Burning Glass (Burning Glass, #1)

Closing the book around a finger to mark my spot, I said, “Tosya was in a caravan I traveled with every spring. He was like family to me. He would sing me songs and read me stories. He knew how to make me laugh when I thought I’d never laugh again.”


I saw him in my mind’s eye. Tosya had a stretched look from his brows to his chin, the opposite of Valko’s slightly smashed appearance. In fact, everything about Tosya was long—his nose, his fingers, his legs. His aura was just as lengthy, so open there was space for me to crawl inside and escape the world for a time.

“How do you know him?” I asked Anton. Tosya was intelligent, but as poor as any Romska boy. How would he ever have had the means or connections to write a book of poetry and have it published unless he had a benefactor? Could that have been Anton? How would Tosya’s path have even crossed with that of a prince?

“You weren’t the only one Tosya graced with his friendship,” Anton said with a smile.

I thought of Montpanon, the village close to Trusochelm Manor where the prince had been raised.

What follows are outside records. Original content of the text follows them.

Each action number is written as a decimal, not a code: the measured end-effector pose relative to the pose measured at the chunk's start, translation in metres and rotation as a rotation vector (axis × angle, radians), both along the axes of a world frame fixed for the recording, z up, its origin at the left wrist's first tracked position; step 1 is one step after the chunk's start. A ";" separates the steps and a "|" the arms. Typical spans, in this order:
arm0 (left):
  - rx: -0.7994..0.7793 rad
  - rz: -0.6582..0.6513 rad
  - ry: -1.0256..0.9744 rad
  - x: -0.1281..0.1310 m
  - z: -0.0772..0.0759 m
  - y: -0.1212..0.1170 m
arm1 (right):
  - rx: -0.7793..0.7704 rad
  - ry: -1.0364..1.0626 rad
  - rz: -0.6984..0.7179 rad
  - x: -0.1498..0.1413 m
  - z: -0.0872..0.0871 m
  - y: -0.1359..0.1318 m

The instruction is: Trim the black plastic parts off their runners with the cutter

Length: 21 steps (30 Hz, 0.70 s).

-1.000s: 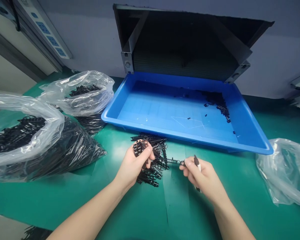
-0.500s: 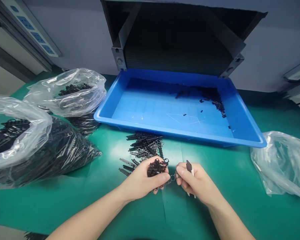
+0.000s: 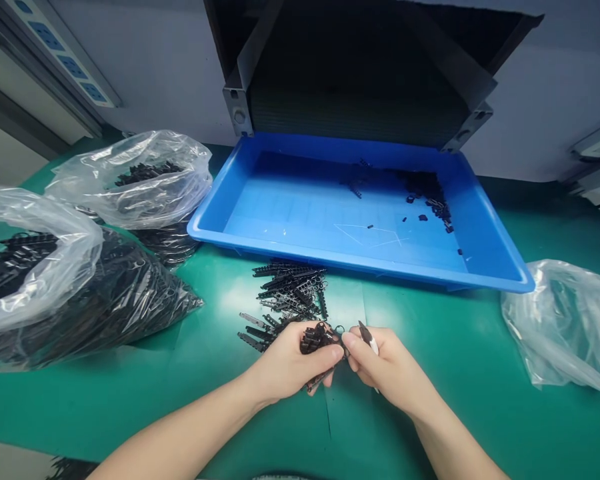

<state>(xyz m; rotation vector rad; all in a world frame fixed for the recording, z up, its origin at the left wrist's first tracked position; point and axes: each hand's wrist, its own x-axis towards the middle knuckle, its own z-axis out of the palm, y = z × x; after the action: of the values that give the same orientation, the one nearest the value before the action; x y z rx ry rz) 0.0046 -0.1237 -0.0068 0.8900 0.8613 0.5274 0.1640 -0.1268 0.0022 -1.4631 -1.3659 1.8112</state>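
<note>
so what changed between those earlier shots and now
The left hand has moved down and right, off the pile of black plastic strips, taking a clump of them toward the right hand, which still holds a black-and-white tool. The blue tray and plastic bags stayed put.

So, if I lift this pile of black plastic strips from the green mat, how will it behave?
The black plastic strips probably feel light and stiff, since each lies straight. Their small rings may hook together, so several could lift at once.
</note>
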 end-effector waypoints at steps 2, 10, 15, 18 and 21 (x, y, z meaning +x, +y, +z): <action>0.015 0.032 0.010 0.001 -0.001 -0.002 | 0.014 0.002 0.007 0.000 0.001 -0.001; -0.007 0.053 -0.006 0.003 -0.002 -0.006 | 0.032 0.025 0.001 -0.001 -0.001 -0.004; -0.036 0.038 -0.046 0.001 0.000 -0.005 | 0.044 0.029 -0.008 0.002 0.001 -0.004; -0.041 0.012 -0.101 0.001 0.003 -0.004 | 0.123 -0.016 -0.034 0.004 0.001 -0.002; -0.044 0.067 -0.058 0.000 0.006 -0.002 | 0.303 -0.125 -0.046 0.006 -0.001 -0.003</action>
<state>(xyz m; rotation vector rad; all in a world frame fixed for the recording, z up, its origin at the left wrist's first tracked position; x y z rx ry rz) 0.0051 -0.1258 -0.0008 0.8042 0.8490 0.5882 0.1704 -0.1295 0.0008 -1.4485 -1.5744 1.4294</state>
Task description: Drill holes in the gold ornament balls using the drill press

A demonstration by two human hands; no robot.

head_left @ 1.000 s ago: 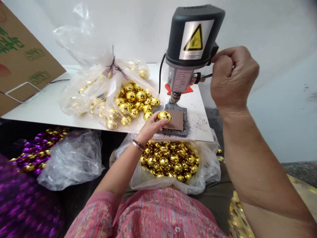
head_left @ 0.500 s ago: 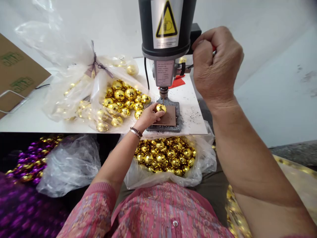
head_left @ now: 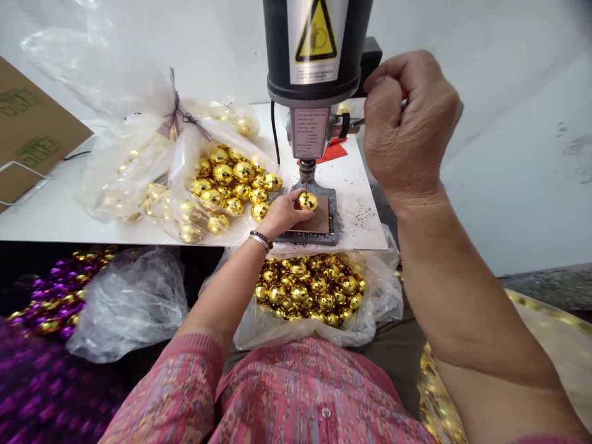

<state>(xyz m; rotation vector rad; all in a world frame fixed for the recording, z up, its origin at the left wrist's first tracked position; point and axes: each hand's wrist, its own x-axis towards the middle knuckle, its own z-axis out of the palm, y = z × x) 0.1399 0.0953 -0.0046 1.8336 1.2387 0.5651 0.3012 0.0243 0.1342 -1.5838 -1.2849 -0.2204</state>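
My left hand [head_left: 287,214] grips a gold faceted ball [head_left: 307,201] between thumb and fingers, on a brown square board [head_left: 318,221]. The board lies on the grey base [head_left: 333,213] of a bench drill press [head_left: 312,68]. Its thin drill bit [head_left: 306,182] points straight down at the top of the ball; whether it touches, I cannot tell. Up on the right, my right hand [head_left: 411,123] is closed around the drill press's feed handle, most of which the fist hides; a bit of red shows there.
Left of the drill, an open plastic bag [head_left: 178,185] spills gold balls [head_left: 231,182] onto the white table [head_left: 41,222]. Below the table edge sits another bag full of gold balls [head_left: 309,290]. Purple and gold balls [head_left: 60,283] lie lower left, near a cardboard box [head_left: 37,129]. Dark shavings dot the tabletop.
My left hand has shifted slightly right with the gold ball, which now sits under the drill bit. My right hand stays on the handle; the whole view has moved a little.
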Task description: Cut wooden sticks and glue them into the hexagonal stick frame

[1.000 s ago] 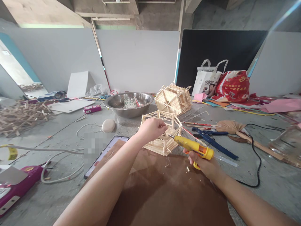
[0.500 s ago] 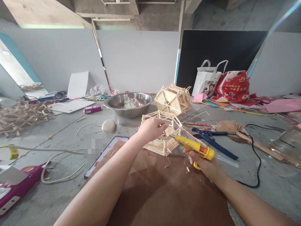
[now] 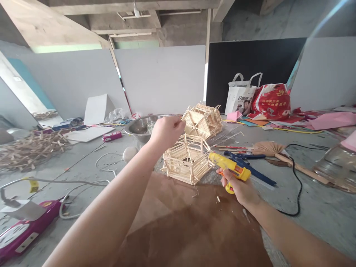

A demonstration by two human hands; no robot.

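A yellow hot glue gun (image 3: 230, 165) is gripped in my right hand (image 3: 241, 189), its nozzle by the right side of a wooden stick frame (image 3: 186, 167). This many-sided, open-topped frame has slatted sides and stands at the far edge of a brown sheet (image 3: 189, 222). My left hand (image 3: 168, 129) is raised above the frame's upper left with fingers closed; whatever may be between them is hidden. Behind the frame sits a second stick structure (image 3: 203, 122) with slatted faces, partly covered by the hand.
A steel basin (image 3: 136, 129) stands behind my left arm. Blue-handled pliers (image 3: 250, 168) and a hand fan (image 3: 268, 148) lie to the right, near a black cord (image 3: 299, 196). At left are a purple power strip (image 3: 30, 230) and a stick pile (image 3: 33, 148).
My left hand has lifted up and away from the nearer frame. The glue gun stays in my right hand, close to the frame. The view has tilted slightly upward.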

The Romska camped nearby at the eastern front of the Bayac Mountains when they tracked herds of wild horses. “When did you meet?” I asked Anton. “How?”

“Good night, Sonya. Keep reading.” The midnight-blue door closed. I groaned and threw a pillow after it. Then I picked up the book again.



Valko kept to his rooms for five days. He didn’t emerge to see Floquart and his entourage of foreigners leave, and I doubted the emissary would have allowed it. I pitied the Esten Auraseer who must accompany Floquart and regretted my missed opportunity to somehow free her from her abuser. At the very least I had a respite from mine, for the emperor also abandoned his council meetings and dinners with the nobles. As for the servants in the palace, after the frenzy of preparing for the ball, they fell back into their quieter routines. My muscles eased with their relaxed auras. In the city, a few small celebrations were held in honor of the fertility goddess, Morva, highly neglected by the nobles, who were too weary from dancing and sick from head-splitting goblets of aqua vitae.

In the healing quiet of those days, I wrote a letter to Sestra Mirna, asking after Dasha and Tola; I allowed Lenka the painstaking task of trimming my thick hair; and I let Pia sneak me midday snacks and tell me at length about Yuri’s eyes and his promise to marry her. His parents were warming to the idea of having a serving maid as a daughter-in-law. “Just wait until they discover I’m well educated, too,” she’d said brightly. To that I’d smiled. “Are you saying you’d like to tackle arithmetic next?” I’d shrugged with a dramatic sigh. “There I cannot help you.” She’d laughed and read me the last page of the Armless Maiden story, her words slow and labored, but filled with wonder as she reached the climactic moment where the maiden mystically grew back her limbs to save her baby from a well.

My favorite parts of each day were the stolen hours when I crept into the tapestry room to do my own reading. Curled up on the bed, I’d open Tosya’s book of poetry.

The throne is the land to seat the mighty.

The mighty isn’t one, but many.



On the fifth night, my candle—one of many I’d replaced since Anton gave me the book—was a nub of wax. Its flame sputtered on its last bursts of light. The prince knocked and opened the door.

I sat up. “I’m not finished yet!”

He closed the door before my pillow could hit him in the head. Giving a little laugh, I plunked back down, but the movement stirred the air and my candle snuffed out. I sighed and shut the book for the night. More for tomorrow. With any luck, Valko would remain in his rooms.

He didn’t. Lenka came bright and early the next morning with her clapping hands and announced the emperor required my presence. He meant to take me on a stroll through the palace gardens. A pit of dread formed in my stomach. How freeing it had been to escape Valko’s attentions for a time. The bruise on the back of my head had almost healed.

I met the emperor in the lobby outside the great hall. He wore somber colors—a dark, olive-green cape over a gray shirt and breeches. Lenka hadn’t divined his mood, for I was donned in a dress of pale yellow with a lavender jacket that formed to my waist and fell to the first ruffle of my skirt. I felt ridiculous and longed for the simple clothes of the convent Auraseers and unrestricted styles of the Romska. But if I’d hoped to camouflage myself into the emperor’s flower beds, Lenka had served me well.

I settled my gaze on the bridge of Valko’s nose—Anton’s trick to distance himself from me—and swallowed as I curtsied. The emperor’s bridled temper made me at once suspicious, and I felt a bit shy in his presence, remembering how helpless and broken he’d been in my arms. I couldn’t predict how he’d act around me now, if he’d seek to prove his superiority or let the incident bolster his trust in me. His aura was remarkably reserved. I allowed myself an easy breath for the moment, but kept my muscles tense.